**Directions**
Using the data beneath this instruction, retype only the lines from the one that contains "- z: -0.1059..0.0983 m" down to the one that contains "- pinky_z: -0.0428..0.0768", both included, exactly as they appear.

Items from a dataset
--- START ---
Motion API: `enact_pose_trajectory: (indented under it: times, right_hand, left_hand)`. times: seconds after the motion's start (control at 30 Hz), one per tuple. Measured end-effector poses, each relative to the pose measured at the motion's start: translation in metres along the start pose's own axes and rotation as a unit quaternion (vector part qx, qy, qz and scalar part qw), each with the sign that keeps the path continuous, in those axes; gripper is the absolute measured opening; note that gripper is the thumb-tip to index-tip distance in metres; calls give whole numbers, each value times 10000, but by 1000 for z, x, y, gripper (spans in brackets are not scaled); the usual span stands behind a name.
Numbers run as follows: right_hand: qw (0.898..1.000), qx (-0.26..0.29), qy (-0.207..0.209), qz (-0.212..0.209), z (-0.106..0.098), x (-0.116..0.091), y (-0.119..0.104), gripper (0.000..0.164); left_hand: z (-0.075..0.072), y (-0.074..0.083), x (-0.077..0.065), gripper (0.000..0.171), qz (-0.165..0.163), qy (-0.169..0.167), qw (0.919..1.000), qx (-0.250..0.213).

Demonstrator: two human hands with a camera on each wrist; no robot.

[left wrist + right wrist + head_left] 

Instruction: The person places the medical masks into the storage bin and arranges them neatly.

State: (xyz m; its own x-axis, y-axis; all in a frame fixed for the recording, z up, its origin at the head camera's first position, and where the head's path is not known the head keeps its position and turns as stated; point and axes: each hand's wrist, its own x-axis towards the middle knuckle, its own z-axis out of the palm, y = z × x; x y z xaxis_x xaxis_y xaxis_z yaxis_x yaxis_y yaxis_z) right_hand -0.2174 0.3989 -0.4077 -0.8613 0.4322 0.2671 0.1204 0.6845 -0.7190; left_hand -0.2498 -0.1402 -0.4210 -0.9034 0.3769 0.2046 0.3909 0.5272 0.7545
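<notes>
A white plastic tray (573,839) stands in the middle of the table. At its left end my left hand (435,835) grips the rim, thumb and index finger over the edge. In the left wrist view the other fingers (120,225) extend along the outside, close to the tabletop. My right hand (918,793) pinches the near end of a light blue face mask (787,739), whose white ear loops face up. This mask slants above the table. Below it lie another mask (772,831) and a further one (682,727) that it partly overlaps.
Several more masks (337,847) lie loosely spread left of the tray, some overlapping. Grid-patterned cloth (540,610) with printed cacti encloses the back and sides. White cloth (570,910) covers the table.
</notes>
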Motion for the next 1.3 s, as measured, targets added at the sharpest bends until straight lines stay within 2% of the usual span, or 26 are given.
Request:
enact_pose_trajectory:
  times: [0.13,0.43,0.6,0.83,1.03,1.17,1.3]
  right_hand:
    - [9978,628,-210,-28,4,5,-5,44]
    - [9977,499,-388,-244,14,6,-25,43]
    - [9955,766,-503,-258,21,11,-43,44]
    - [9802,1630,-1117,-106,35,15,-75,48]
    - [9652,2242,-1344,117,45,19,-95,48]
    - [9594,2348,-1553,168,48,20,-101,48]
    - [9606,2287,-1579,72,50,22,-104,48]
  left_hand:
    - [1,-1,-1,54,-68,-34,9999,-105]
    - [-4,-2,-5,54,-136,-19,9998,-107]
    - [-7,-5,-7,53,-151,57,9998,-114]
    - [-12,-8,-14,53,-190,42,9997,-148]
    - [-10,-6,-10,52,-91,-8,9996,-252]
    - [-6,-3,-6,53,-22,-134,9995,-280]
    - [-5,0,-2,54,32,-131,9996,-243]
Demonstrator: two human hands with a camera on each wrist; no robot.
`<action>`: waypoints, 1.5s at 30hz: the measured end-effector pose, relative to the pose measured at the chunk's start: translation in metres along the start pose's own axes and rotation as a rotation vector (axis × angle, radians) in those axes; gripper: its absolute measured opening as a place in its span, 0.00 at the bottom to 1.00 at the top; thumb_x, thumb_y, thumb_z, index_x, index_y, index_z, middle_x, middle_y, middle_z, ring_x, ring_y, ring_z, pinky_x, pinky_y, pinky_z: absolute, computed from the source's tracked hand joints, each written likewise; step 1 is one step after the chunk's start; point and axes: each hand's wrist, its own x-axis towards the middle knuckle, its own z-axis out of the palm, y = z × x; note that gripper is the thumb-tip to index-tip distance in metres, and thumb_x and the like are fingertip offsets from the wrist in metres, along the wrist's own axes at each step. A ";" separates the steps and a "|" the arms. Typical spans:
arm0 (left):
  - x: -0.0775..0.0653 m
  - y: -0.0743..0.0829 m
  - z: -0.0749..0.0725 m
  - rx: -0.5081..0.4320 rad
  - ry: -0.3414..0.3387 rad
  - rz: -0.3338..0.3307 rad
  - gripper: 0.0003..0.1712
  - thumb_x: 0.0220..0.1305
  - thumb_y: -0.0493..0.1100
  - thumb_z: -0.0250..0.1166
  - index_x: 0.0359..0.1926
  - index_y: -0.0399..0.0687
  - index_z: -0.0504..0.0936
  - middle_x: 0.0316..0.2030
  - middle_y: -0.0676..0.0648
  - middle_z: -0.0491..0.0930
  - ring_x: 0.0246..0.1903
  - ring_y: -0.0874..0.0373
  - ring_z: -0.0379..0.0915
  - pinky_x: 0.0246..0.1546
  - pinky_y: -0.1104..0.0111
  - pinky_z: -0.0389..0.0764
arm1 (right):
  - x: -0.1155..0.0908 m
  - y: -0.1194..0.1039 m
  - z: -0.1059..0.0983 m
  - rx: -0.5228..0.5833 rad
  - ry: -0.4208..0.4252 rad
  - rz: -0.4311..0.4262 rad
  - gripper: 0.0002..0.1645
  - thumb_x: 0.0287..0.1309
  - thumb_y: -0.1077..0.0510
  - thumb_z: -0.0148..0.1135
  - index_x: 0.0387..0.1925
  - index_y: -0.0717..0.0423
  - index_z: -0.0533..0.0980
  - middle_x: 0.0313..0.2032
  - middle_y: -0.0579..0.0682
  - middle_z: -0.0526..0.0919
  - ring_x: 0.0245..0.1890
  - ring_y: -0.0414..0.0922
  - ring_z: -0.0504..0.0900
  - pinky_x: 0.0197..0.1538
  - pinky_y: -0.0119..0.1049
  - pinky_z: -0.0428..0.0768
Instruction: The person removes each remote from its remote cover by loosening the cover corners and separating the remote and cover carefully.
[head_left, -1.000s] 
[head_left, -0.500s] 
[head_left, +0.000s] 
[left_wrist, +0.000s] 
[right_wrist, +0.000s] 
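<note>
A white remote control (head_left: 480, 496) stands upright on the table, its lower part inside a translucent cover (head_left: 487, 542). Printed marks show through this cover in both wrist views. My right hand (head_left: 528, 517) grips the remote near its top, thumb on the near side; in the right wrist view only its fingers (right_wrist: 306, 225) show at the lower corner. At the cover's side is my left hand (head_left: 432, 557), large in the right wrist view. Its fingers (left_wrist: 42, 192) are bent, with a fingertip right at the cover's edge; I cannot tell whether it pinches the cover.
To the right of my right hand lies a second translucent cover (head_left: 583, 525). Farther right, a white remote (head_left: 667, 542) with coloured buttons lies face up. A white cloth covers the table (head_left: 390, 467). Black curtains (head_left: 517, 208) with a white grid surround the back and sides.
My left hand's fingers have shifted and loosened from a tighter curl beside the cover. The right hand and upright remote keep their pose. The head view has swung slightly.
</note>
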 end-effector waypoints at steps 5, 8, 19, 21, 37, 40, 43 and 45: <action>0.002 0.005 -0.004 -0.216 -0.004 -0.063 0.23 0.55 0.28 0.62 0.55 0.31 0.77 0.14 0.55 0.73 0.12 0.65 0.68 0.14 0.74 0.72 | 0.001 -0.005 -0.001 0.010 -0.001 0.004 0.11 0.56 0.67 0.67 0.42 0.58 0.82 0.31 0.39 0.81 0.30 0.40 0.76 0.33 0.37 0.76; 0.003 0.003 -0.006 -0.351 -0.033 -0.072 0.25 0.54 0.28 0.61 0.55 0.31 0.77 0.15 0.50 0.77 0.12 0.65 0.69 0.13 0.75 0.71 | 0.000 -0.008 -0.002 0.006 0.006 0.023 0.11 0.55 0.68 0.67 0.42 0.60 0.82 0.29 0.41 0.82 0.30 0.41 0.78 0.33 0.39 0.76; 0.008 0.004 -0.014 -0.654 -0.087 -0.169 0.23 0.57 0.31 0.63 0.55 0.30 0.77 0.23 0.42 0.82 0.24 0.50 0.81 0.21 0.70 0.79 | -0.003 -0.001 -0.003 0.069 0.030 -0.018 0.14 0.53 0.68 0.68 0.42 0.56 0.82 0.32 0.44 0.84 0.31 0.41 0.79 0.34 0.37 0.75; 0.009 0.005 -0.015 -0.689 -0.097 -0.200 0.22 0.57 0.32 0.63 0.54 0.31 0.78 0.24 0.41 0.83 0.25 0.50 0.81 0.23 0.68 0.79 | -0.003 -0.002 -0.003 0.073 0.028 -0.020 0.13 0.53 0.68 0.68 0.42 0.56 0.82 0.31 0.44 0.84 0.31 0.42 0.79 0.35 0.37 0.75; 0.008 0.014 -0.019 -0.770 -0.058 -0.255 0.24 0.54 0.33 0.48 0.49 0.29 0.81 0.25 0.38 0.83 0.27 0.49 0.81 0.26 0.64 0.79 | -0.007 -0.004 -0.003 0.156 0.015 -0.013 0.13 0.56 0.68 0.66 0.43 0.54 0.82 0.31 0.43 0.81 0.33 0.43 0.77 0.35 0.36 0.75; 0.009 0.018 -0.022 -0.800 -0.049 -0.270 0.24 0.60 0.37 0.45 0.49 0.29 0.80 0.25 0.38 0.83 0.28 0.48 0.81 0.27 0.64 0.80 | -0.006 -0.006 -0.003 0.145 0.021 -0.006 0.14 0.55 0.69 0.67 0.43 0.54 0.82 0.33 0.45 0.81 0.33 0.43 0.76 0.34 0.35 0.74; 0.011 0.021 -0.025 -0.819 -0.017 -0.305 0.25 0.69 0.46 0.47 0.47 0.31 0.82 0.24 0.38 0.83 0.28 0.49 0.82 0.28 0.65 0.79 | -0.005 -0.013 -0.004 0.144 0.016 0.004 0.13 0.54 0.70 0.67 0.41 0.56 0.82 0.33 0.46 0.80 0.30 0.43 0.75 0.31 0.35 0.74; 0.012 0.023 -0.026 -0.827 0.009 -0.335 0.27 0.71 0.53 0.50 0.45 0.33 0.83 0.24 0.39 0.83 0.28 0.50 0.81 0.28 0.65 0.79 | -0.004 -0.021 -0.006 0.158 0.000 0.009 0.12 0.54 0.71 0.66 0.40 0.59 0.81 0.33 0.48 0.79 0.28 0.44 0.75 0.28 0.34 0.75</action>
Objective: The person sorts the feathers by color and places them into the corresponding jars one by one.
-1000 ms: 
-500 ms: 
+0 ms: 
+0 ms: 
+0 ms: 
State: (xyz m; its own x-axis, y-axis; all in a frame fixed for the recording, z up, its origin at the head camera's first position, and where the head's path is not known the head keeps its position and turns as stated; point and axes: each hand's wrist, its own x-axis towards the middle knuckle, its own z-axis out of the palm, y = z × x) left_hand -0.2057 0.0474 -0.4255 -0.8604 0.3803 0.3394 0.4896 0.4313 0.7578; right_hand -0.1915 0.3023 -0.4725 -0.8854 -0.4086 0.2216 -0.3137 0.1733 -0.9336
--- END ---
**Solution**
  - z: -0.1059..0.0983 m
  - rx: -0.5228..0.5833 rad
  - ry: -0.4208..0.4252 rad
  - rz: -0.4311..0.4262 rad
  - gripper: 0.0002..0.1645
  - thumb_x: 0.0287..0.1309
  - thumb_y: -0.1077..0.0510
  - thumb_z: -0.0148..0.1135
  - index_x: 0.0387..0.1925
  - index_y: -0.0717..0.0423
  - index_z: -0.0533..0.0980
  - middle_x: 0.0313..0.2032
  - middle_y: -0.0579..0.0682
  - middle_z: -0.0526..0.0919
  - ring_x: 0.0245..0.1890
  - ring_y: -0.0414..0.0922
  - ring_z: -0.0504..0.0900
  - pinky_x: 0.0197..0.1538
  - pinky_y: -0.0119..0.1049
  - pinky_z: -0.0428..0.0768

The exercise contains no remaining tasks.